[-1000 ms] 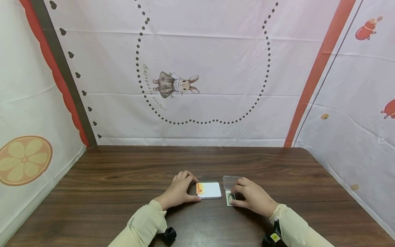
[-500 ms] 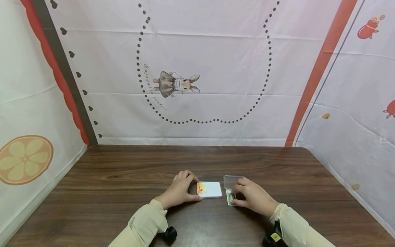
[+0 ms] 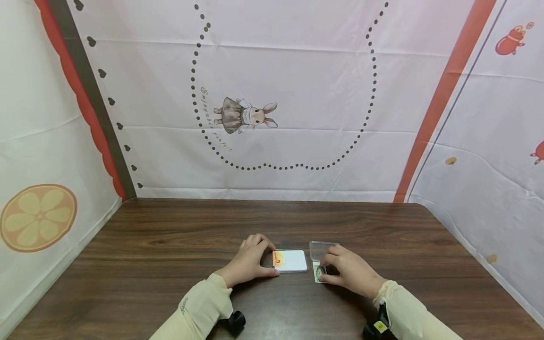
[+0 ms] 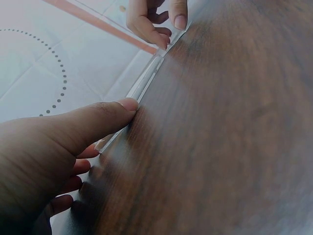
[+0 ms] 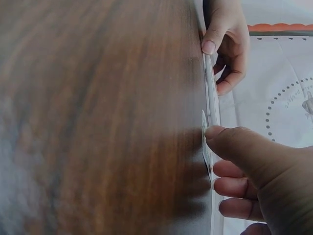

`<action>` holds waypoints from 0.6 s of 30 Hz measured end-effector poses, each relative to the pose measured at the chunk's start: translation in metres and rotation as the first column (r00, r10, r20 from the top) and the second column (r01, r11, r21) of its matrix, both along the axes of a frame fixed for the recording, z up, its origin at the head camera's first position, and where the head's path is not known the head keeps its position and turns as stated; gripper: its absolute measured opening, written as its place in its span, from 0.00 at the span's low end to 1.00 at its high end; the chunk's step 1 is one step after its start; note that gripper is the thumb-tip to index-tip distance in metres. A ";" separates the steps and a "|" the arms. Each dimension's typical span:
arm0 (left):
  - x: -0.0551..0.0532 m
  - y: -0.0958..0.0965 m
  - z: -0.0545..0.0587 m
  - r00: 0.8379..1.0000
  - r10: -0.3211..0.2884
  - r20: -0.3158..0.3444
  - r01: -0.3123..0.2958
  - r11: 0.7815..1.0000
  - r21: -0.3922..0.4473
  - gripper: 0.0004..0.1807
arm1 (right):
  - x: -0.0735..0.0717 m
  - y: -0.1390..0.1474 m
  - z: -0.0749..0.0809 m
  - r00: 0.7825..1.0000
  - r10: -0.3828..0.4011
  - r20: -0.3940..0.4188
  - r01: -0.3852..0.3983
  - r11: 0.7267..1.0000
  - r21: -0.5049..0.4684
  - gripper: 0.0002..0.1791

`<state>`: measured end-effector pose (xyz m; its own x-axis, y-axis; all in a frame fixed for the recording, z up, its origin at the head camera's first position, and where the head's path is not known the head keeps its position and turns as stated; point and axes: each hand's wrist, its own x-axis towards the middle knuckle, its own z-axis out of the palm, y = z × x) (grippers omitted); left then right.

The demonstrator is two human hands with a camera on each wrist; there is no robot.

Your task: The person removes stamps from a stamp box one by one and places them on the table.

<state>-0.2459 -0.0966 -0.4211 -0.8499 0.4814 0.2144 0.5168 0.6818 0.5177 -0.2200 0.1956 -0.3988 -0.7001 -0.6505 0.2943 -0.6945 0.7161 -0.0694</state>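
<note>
A flat clear case (image 3: 293, 261) with a white face and an orange printed end lies on the table. My left hand (image 3: 248, 262) grips its left end, thumb at the near edge and fingers at the far one. To the right, my right hand (image 3: 350, 269) pinches a small green-and-white printed slip (image 3: 316, 274), which looks like a little banknote. Its thumb (image 5: 225, 137) presses at the slip's edge in the right wrist view. Behind the slip lies a clear plastic lid (image 3: 319, 250), partly covered by the right fingers. The slip's right part is hidden under that hand.
A dark wood-grain table (image 3: 178, 226) spreads around both hands. Printed white cloth (image 3: 297, 94) hangs behind it and along both sides. Black wrist cameras (image 3: 235, 323) sit close above the tabletop under the cuffs.
Both hands keep their places on the case and the slip. Only the head view has shifted slightly, so the scene sits a little further right.
</note>
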 end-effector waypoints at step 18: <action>-0.001 -0.001 0.000 1.000 -0.003 0.007 0.003 1.000 -0.001 0.29 | 0.000 -0.001 0.002 1.000 0.003 0.003 -0.003 1.000 -0.013 0.06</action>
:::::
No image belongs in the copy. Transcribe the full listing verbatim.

### RESULT OF THE TASK
[-1000 ms] 
[-500 ms] 
[+0 ms] 
[+0 ms] 
[+0 ms] 

`<action>` holds waypoints from 0.6 s of 30 Hz measured end-effector poses, each relative to the pose measured at the chunk's start: translation in metres and rotation as the first column (r00, r10, r20 from the top) and the second column (r01, r11, r21) of its matrix, both along the axes of a frame fixed for the recording, z up, its origin at the head camera's first position, and where the head's path is not known the head keeps its position and turns as stated; gripper: its absolute measured opening, written as its place in its span, from 0.00 at the span's low end to 1.00 at its high end; the chunk's step 1 is one step after its start; note that gripper is the thumb-tip to index-tip distance in metres. A ";" separates the steps and a "|" the arms. Each dimension's typical span:
arm0 (left):
  - x: -0.0551..0.0532 m
  - y: -0.0958..0.0965 m
  - z: -0.0545..0.0587 m
  - r00: 0.8379..1.0000
  - r10: -0.3211..0.2884
  - r20: -0.3158..0.3444
  - r01: -0.3123..0.2958
  - r11: 0.7815..1.0000
  - r21: -0.3922..0.4473
  - gripper: 0.0004..0.1807
arm1 (right):
  - x: -0.0735..0.0717 m
  - y: -0.1390..0.1474 m
  - z: -0.0749..0.0809 m
  - r00: 0.7825..1.0000
  - r10: -0.3828..0.4011
  - r20: -0.3940..0.4188
  - r01: -0.3852..0.3983
  - r11: 0.7267..1.0000
  - r21: -0.5049..0.4684
  - gripper: 0.0002..0.1791

`<state>`: measured end-effector pose (xyz m; its own x-axis, y-axis; all in a frame fixed for the recording, z up, its origin at the head camera's first position, and where the head's path is not known the head keeps its position and turns as stated; point and axes: each hand's wrist, its own x-axis towards the middle knuckle, its own z-axis out of the palm, y = z × x) (grippers omitted); left then right.

The demonstrator is two human hands with a camera on each wrist; there is no robot.

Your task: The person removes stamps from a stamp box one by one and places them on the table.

<state>-0.2459 -0.0966 -0.4211 -0.8499 0.4814 0.2144 0.5168 0.6818 0.5177 -0.2200 0.1956 -0.3988 -0.7001 -0.6505 0.2943 -0.6945 0.7161 -0.0694</state>
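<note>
A flat clear case (image 3: 293, 261) with a white face and an orange printed end lies on the table. My left hand (image 3: 248, 262) grips its left end, thumb at the near edge and fingers at the far one. To the right, my right hand (image 3: 350, 269) pinches a small green-and-white printed slip (image 3: 316, 274), which looks like a little banknote. Its thumb (image 5: 225, 137) presses at the slip's edge in the right wrist view. Behind the slip lies a clear plastic lid (image 3: 319, 250), partly covered by the right fingers. The slip's right part is hidden under that hand.
A dark wood-grain table (image 3: 178, 226) spreads around both hands. Printed white cloth (image 3: 297, 94) hangs behind it and along both sides. Black wrist cameras (image 3: 235, 323) sit close above the tabletop under the cuffs.
Both hands keep their places on the case and the slip. Only the head view has shifted slightly, so the scene sits a little further right.
</note>
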 end-effector waypoints at step 18: <action>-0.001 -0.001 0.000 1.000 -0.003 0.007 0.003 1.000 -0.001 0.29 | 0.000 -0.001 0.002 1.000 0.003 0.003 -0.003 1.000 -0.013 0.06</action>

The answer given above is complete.